Segment Start: SOURCE INFORMATION
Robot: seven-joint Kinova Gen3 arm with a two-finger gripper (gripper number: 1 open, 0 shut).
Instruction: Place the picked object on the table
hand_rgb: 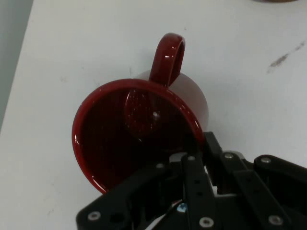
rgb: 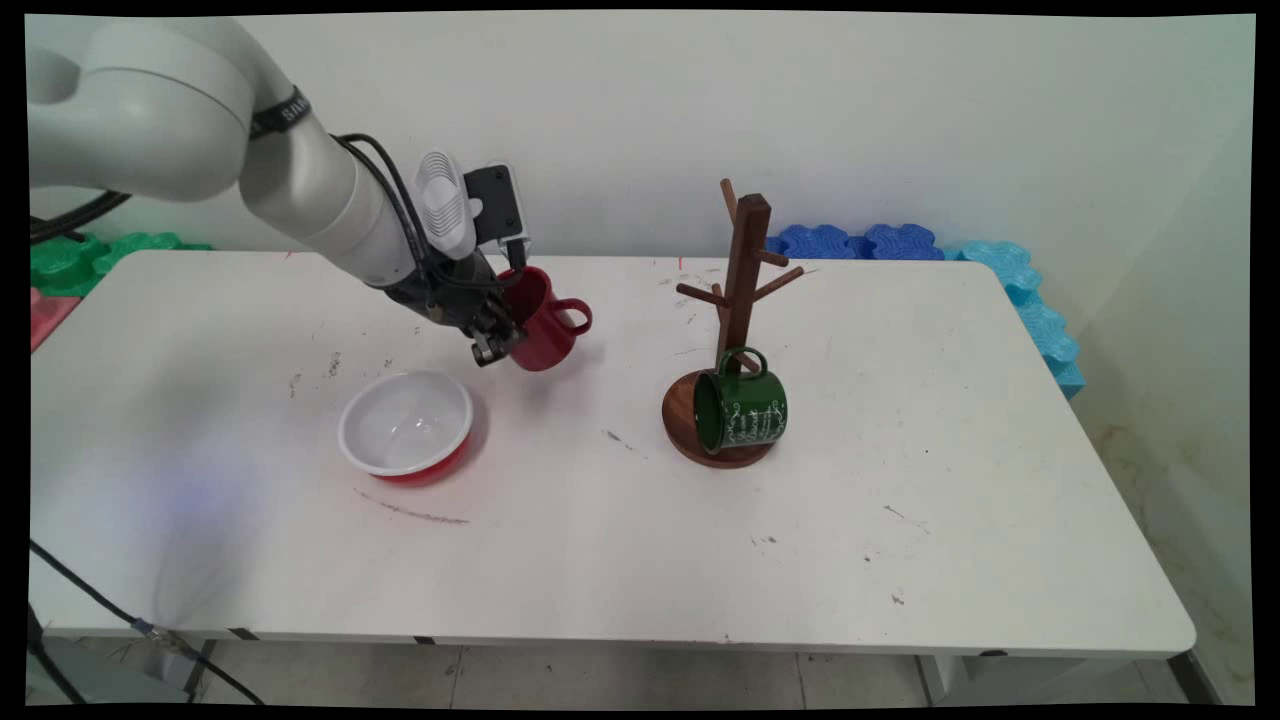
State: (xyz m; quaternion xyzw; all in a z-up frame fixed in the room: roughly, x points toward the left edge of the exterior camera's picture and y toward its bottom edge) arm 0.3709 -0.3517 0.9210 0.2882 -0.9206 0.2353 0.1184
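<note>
My gripper is shut on the rim of a dark red mug, which is tilted with its mouth toward the arm and its handle pointing right. In the hand view the red mug fills the middle, mouth toward the camera and handle up, with my gripper clamped on the rim's lower right edge. Whether the mug touches the table I cannot tell. A bowl, white inside and red outside, sits just below and left of the gripper.
A wooden mug tree stands right of centre on a round base. A green mug lies on its side on that base. Blue foam pieces and green foam pieces lie along the table's back edge.
</note>
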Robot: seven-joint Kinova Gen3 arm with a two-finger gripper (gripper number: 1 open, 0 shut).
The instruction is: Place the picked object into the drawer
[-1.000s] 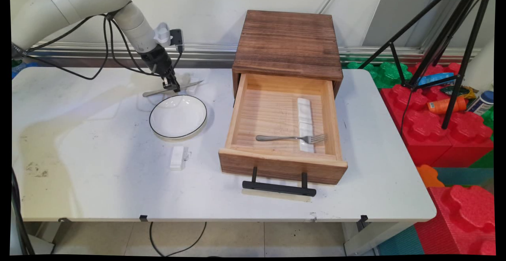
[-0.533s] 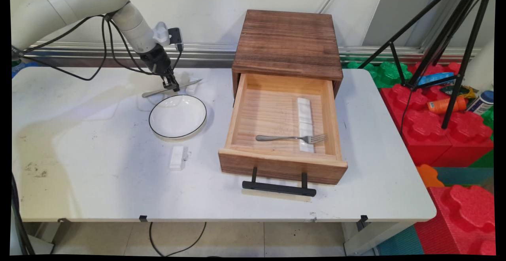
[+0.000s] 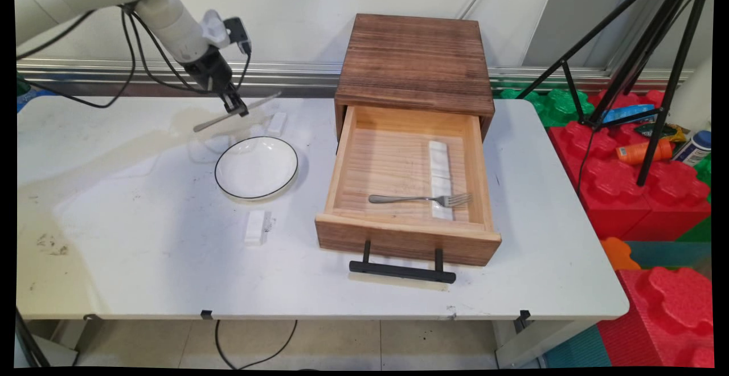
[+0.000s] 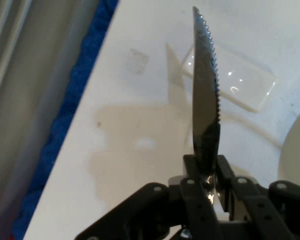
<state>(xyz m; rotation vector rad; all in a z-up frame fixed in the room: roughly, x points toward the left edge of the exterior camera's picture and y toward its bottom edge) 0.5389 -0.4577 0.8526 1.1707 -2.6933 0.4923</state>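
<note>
A knife (image 3: 236, 112) is gripped in the end effector (image 3: 236, 108), held above the bench (image 3: 142, 250) behind the plate (image 3: 256, 167).

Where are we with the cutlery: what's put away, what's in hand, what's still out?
Put away: the fork lies in the open drawer across a white rest. In hand: the gripper has its jaws clamped on a serrated knife, clear of the table. Still out: the plate and two small white rests.
</note>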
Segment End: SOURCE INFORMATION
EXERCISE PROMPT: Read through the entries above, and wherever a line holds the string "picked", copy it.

ANSWER:
Instruction: Place the picked object on the table
The instruction is: Place the picked object into the drawer

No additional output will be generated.